* _Data extract_
========

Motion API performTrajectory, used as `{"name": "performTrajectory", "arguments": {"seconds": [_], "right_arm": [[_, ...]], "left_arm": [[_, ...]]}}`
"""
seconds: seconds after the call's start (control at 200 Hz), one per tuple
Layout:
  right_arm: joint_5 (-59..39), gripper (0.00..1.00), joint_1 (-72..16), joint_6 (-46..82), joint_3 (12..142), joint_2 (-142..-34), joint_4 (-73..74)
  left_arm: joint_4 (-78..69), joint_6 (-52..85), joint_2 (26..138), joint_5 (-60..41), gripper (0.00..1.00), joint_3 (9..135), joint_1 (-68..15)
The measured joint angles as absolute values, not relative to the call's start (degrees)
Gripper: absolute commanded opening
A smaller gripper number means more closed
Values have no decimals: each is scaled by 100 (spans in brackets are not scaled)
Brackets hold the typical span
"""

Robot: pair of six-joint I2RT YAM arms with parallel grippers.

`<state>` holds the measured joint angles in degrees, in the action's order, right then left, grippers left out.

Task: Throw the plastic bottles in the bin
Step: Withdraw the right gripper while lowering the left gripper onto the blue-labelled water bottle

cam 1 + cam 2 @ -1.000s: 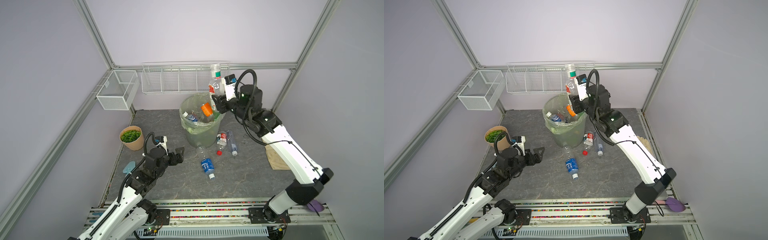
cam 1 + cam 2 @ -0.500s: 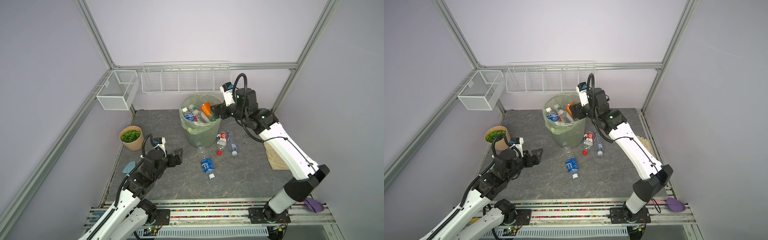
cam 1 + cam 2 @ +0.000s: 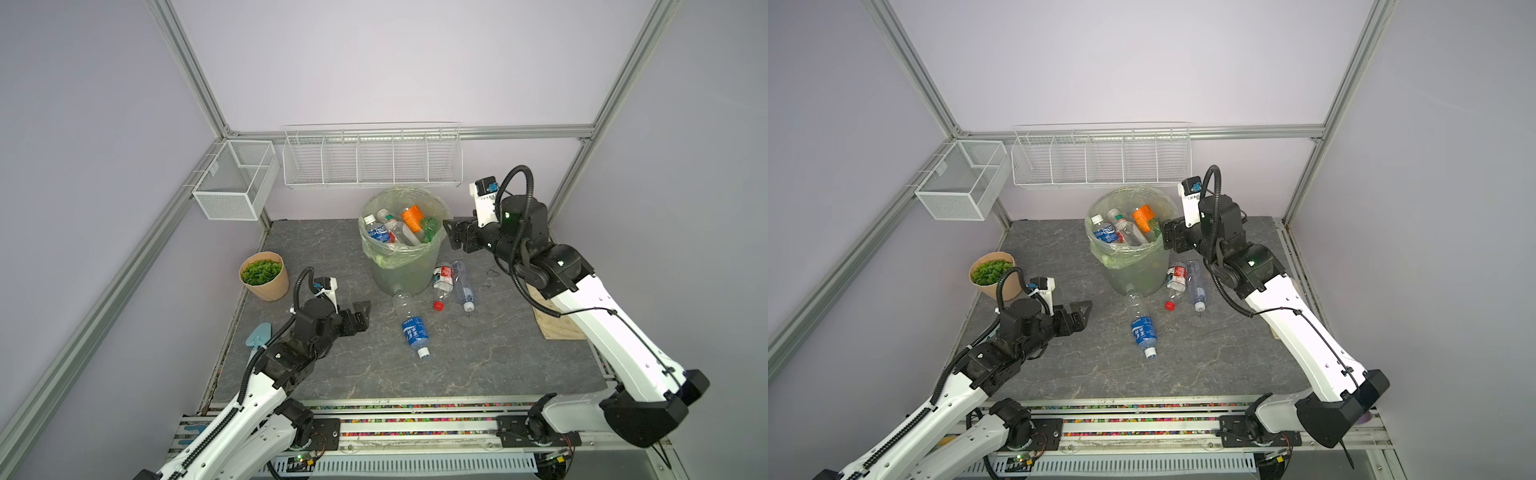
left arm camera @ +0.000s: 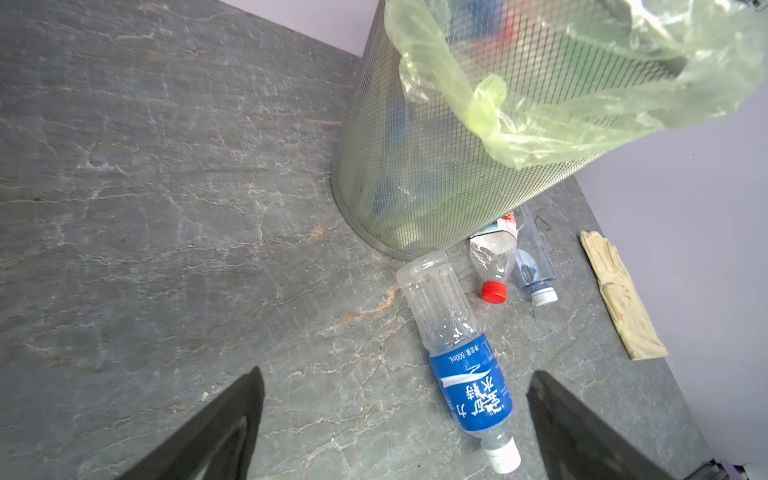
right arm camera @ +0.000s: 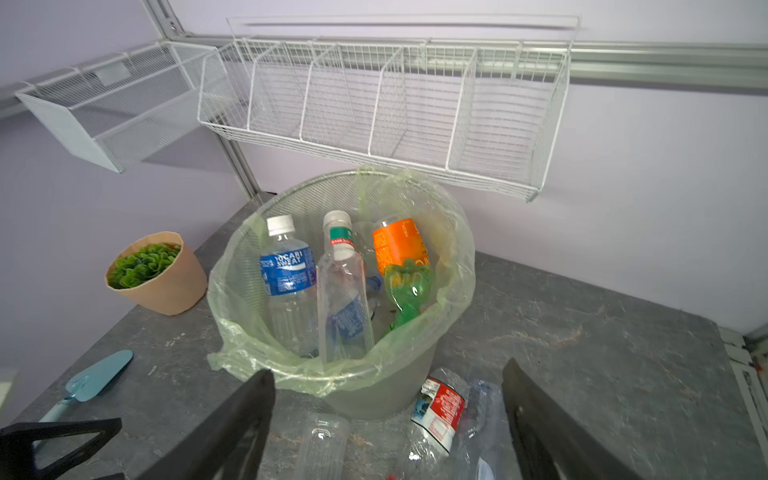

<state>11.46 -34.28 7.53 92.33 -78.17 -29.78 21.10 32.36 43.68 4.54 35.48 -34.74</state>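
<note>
With the right hand [image 3: 449, 233] spread empty beside the rim of the round grey-green bag-lined bin [image 3: 401, 272], the left hand [image 3: 363, 315], likewise spread and empty, should straddle mid-body the clear blue-labelled plastic bottle [image 3: 412, 328] lying on the counter [image 3: 324, 249] at the bin's foot.

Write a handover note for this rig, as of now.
Left gripper: open, empty, facing the blue-labelled clear plastic bottle on the grey table.
Right gripper: open, empty, beside the rim of the round mesh bin lined with a pale green bag.
Done: at least four bottles in the bin, including an orange-labelled bottle and a green bottle.
Left: three by the bin's foot: the blue-labelled one, a red-labelled red-capped bottle, a clear white-capped bottle.
</note>
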Motion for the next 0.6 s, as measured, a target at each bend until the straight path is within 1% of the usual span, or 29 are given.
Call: {"name": "performTrajectory", "arguments": {"seconds": [0.215, 0.605], "right_arm": [[1402, 88, -3194, 1061, 8742, -7625, -3240], [1433, 89, -2982, 1422, 8042, -7216, -3411]], "left_arm": [[1883, 3566, 4921, 460, 99, 3496, -4001], [1284, 4101, 6029, 462, 100, 3472, -4510]]}}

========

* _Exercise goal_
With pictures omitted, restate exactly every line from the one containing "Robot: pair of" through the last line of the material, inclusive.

* _Exercise solution_
Robot: pair of six-joint I2RT YAM arms with parallel grippers.

`<state>` holds the measured joint angles in degrees, in the action's order, right then left, grippers left out.

Task: Throw the plastic bottles in the bin
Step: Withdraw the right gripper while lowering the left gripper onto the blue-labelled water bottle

cam 1 + cam 2 @ -1.000s: 
cam 1 + cam 2 @ -0.500s: 
cam 1 + cam 2 @ +0.000s: 
left arm camera @ +0.000s: 
right arm camera @ +0.000s: 

<state>11.46 -34.28 7.53 92.33 -78.17 -29.78 21.10 32.36 43.68 4.54 35.48 -34.74</state>
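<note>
With the right hand [image 3: 449, 233] spread empty beside the rim of the round grey-green bag-lined bin [image 3: 401, 272], the left hand [image 3: 363, 315], likewise spread and empty, should straddle mid-body the clear blue-labelled plastic bottle [image 3: 412, 328] lying on the counter [image 3: 324, 249] at the bin's foot.

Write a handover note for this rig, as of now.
Left gripper: open, empty, facing the blue-labelled clear plastic bottle on the grey table.
Right gripper: open, empty, beside the rim of the round mesh bin lined with a pale green bag.
Done: at least four bottles in the bin, including an orange-labelled bottle and a green bottle.
Left: three by the bin's foot: the blue-labelled one, a red-labelled red-capped bottle, a clear white-capped bottle.
</note>
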Motion for the next 0.6 s, as measured, a target at each bend until the straight path is within 1% of the usual span, or 29 are given.
Call: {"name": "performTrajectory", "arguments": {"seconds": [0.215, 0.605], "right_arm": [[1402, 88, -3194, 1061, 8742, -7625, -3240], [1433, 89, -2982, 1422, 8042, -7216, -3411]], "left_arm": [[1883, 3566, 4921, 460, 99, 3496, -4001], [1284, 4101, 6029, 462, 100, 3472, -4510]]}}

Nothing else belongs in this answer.